Denied boarding because I didn’t pay a change fee

Always read to the end. The very end.

That’s my takeaway from today’s failed case, which involves a woman who was denied boarding on a United Airlines flight because she hadn’t paid a mysterious fee.

Kelsey Doorey was flying from Los Angeles to Ancona, Italy, with stops in Newark and Munich, in May. She made it to Newark without incident. But when she tried to board her flight to Germany, she ran into trouble.

She explains,

The agent at gate 74 told me that United had changed my reservation to a later flight in anticipation of me missing my tight connection.

I was told to speak with customer service across the hall change my reservation back to my original flight.
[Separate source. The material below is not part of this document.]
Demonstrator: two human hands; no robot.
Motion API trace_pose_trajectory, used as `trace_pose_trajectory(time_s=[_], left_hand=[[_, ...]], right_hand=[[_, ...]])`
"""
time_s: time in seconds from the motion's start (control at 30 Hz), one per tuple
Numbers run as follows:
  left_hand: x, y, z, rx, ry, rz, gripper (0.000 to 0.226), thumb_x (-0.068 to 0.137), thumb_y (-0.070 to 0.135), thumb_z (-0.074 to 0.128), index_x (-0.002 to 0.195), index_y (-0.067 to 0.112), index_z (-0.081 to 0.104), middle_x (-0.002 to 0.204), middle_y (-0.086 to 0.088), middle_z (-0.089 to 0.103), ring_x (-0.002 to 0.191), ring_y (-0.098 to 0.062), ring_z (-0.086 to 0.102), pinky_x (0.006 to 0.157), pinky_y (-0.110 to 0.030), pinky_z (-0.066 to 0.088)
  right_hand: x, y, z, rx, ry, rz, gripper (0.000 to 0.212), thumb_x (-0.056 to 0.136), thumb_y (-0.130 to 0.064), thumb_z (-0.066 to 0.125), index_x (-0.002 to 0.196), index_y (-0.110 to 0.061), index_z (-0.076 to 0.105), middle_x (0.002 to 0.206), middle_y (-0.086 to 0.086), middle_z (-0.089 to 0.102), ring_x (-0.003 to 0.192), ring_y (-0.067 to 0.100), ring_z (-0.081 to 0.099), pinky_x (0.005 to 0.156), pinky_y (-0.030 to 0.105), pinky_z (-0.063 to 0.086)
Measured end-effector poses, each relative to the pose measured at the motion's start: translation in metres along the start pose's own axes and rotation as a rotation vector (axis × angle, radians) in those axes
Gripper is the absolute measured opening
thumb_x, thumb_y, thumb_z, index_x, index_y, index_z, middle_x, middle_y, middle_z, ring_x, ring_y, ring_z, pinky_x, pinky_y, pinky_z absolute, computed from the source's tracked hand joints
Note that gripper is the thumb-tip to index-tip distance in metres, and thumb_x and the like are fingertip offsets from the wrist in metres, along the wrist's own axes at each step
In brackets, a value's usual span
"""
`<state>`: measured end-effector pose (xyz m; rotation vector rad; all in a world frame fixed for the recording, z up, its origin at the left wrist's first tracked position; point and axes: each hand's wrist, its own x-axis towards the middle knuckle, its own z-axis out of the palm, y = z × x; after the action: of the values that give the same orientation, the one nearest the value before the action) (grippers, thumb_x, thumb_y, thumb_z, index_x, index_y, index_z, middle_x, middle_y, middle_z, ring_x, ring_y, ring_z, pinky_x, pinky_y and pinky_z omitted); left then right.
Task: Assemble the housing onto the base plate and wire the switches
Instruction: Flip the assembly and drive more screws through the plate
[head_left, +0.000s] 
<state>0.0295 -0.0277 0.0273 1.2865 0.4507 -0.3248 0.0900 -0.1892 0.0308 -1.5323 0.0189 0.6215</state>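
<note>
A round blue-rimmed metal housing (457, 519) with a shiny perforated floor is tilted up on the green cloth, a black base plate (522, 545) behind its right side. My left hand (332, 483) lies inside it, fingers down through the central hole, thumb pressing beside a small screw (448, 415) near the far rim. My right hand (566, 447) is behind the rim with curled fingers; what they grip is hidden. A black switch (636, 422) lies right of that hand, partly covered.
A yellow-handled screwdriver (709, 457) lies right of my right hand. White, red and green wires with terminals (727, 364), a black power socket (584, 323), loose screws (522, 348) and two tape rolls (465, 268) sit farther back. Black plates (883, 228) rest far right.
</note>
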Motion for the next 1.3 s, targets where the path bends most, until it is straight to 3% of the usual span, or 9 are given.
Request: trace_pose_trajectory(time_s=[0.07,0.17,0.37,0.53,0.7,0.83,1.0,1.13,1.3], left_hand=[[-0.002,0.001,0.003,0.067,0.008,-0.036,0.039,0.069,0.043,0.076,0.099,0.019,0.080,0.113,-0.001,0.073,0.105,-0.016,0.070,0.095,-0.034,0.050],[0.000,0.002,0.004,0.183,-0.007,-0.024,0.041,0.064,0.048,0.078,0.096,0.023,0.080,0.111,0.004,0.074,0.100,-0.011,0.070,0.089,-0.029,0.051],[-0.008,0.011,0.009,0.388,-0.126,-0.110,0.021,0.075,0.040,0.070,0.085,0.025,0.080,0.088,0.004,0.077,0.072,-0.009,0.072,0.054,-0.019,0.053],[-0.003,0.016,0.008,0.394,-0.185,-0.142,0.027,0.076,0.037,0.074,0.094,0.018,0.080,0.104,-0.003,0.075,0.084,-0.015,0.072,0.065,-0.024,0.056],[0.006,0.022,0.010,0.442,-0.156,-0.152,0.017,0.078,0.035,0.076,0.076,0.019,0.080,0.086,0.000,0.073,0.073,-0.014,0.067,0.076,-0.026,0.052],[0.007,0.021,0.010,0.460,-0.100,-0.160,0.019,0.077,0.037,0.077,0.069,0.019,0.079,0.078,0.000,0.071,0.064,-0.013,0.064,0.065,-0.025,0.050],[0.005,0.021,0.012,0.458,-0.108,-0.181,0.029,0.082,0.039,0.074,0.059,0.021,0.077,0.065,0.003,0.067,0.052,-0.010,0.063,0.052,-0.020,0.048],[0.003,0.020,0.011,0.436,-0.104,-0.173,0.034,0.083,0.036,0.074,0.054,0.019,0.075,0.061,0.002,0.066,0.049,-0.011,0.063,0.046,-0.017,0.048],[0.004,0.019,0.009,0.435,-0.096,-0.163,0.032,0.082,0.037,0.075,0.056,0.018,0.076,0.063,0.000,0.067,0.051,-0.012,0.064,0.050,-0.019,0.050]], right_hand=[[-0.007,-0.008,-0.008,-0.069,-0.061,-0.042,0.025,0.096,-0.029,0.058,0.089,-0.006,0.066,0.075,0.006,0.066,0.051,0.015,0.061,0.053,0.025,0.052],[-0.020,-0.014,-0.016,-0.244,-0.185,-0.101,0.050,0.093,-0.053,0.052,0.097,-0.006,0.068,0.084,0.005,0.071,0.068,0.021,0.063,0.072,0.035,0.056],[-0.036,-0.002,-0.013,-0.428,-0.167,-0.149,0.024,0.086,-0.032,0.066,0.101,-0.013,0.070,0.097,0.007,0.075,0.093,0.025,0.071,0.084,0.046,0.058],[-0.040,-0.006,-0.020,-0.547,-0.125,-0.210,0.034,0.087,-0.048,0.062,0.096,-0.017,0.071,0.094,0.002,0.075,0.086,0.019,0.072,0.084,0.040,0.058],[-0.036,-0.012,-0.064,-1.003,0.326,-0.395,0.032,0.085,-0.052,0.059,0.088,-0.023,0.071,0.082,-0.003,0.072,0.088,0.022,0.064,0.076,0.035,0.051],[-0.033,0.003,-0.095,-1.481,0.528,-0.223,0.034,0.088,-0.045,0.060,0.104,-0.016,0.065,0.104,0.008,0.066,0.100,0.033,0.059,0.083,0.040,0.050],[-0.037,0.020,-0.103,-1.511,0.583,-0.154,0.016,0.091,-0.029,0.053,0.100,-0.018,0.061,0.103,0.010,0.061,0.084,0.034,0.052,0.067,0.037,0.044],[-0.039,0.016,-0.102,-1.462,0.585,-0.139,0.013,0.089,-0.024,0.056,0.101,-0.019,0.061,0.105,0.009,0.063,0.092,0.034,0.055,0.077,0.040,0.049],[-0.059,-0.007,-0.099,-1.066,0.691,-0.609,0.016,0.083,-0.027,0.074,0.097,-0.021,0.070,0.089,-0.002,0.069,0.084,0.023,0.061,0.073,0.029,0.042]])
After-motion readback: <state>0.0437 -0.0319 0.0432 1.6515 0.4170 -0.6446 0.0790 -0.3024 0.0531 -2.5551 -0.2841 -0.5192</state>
The customer service agent I spoke with was rude and unhelpful. She told me that I was not going to make my flight, despite the gate agent holding the gate open.
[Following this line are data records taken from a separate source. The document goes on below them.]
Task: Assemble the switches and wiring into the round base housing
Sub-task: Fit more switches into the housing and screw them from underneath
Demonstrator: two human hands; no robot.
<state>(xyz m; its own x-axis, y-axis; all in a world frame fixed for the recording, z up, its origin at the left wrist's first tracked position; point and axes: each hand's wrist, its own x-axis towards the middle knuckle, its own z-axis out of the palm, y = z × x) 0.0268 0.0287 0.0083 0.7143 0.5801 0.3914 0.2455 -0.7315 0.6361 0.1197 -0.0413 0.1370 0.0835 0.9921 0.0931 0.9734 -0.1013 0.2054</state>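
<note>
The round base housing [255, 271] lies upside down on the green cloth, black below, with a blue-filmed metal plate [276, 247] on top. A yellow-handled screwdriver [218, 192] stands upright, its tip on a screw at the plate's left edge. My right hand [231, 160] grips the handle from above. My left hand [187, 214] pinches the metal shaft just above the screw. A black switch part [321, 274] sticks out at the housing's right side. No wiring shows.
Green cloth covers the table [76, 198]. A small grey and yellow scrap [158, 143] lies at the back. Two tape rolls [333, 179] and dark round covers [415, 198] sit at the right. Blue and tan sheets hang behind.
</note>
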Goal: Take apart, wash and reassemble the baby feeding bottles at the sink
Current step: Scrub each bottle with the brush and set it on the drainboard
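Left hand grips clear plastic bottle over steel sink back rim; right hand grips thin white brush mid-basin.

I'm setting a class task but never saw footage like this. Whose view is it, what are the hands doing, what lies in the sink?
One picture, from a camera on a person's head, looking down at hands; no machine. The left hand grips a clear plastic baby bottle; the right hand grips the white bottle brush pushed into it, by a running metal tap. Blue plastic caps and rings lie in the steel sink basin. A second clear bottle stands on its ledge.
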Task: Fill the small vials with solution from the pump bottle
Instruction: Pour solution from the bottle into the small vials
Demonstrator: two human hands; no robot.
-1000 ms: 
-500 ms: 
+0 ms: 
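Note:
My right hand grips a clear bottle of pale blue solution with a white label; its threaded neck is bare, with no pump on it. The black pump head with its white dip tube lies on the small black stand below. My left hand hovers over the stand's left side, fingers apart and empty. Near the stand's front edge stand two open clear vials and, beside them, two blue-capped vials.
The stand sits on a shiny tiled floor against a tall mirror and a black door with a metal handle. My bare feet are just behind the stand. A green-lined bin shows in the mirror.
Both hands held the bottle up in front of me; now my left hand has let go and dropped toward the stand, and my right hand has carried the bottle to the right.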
She then informed me that I owed $552, but failed to provide any explanation why. I offered my credit card and paid but it was too late for my original flight so she then booked me on a later flight.

I was flying to Italy for a four-day weekend family obligation and the new flight I was put on resulted in me losing an entire day in Italy. Instead of arriving at 11:20 a.m., I arrived after 5:30 p.m.
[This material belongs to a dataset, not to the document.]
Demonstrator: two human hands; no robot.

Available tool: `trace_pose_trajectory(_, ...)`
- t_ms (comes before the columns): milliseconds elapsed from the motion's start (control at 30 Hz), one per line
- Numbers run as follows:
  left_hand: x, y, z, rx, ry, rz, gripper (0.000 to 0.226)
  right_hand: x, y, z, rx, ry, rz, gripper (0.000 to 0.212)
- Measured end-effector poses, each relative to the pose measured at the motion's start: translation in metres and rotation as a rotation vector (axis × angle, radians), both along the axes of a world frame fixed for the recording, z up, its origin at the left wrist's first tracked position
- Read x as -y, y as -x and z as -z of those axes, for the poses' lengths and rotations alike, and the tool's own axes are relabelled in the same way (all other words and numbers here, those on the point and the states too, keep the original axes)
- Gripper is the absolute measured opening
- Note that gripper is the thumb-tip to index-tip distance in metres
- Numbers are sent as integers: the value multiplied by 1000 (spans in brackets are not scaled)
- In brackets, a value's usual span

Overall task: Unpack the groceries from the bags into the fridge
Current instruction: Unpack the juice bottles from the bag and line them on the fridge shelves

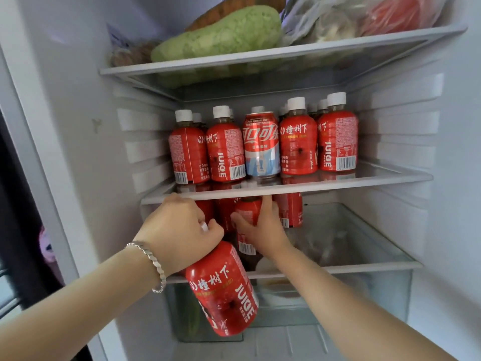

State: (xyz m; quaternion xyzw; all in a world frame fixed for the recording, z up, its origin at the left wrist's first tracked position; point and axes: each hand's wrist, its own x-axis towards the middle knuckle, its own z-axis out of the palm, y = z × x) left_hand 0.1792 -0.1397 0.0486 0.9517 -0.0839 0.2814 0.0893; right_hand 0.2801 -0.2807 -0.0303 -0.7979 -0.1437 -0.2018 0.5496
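Note:
I look into an open fridge. My left hand (182,230) grips a red juice bottle (223,290) by its white cap, and the bottle hangs tilted in front of the lower shelf (364,267). My right hand (260,225) reaches in under the middle shelf (338,185) and holds another red juice bottle (248,212) that stands among more red bottles at the left of the lower shelf. The middle shelf carries several red juice bottles (298,142) and one red cola can (261,144).
The top shelf (260,59) holds a pale green vegetable (221,35) and plastic bags (338,19) with food. A clear crisper drawer (377,295) sits below the lower shelf. The lower shelf's right part holds a clear bag (325,243).

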Motion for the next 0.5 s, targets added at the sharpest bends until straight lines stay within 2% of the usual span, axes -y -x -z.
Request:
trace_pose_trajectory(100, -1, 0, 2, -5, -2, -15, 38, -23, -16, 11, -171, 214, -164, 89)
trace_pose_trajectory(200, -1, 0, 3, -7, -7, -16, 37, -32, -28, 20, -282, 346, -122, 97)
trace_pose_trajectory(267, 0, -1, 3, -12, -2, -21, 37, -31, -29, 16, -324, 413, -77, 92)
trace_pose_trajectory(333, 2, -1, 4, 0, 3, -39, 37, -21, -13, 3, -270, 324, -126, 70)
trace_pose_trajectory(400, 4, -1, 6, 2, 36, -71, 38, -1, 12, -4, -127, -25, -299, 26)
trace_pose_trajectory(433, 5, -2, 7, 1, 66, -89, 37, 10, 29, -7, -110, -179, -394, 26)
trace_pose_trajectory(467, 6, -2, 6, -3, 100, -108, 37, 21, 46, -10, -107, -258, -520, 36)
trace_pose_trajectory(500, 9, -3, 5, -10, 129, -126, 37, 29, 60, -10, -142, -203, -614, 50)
That’s as far as I read before I sent a note to my United Airlines contact, asking if he could look into this case. I should have kept reading. (Sorry, United.)

Let me skip to the end: The $552 charge was correct. The agents did the right thing, although they could have been a little nicer about it.

But at that moment, after I got done reading the last line of Doorey’s letter, I thought United had screwed up big-time. Maybe it had something to do with the disastrous cutover. Or maybe it was just overall incompetence, I thought. I was wrong.

The response from United was right to the point:

Our records indicate that you were charged a $250 change fee and a $286.66 fee for the difference in the fare.

This was due to the changes made to your ticket on February 25th. Because these fees were not collected during the change, you were denied boarding until the fees were paid.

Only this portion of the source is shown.